**ASSIGNMENT**: Reprint the lines below as they are, minus the pictures.

**DATA SEGMENT**:
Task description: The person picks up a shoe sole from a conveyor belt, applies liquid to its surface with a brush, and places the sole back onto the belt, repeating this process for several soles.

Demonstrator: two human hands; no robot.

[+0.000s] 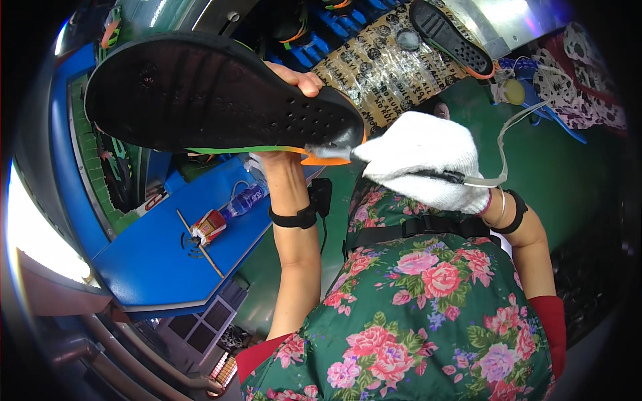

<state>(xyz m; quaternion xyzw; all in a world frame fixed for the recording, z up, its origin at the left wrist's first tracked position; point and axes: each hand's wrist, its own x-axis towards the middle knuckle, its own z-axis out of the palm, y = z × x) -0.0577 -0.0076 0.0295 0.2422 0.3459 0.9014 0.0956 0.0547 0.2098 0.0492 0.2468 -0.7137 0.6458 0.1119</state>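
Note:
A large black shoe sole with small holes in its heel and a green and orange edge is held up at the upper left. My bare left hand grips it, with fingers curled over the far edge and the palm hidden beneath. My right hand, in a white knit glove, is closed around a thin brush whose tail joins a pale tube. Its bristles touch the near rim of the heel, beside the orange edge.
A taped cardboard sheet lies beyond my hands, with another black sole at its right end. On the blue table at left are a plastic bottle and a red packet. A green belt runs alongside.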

**ANSWER TO THE EXERCISE**:
Task description: The person picks up a shoe sole from a conveyor belt, applies liquid to its surface with a brush, and places the sole back onto the belt, repeating this process for several soles.

Demonstrator: two human hands; no robot.

[+0.000s] 

<state>(xyz m; quaternion xyzw; all in a world frame fixed for the recording, z up, its origin at the left wrist's first tracked position; point and axes: each hand's wrist, its own x-axis towards the middle knuckle, its own z-axis out of the palm, y = z × x) -0.0577 -0.0076 0.0295 0.2422 0.3459 0.9014 0.0956 0.0547 0.2098 0.0492 0.2468 -0.7137 0.6458 0.1119</state>
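Note:
A large black shoe sole with small holes in its heel and a green and orange edge is held up at the upper left. My bare left hand grips it, with fingers curled over the far edge and the palm hidden beneath. My right hand, in a white knit glove, is closed around a thin brush whose tail joins a pale tube. Its bristles touch the near rim of the heel, beside the orange edge.
A taped cardboard sheet lies beyond my hands, with another black sole at its right end. On the blue table at left are a plastic bottle and a red packet. A green belt runs alongside.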

The exercise calls for nothing more.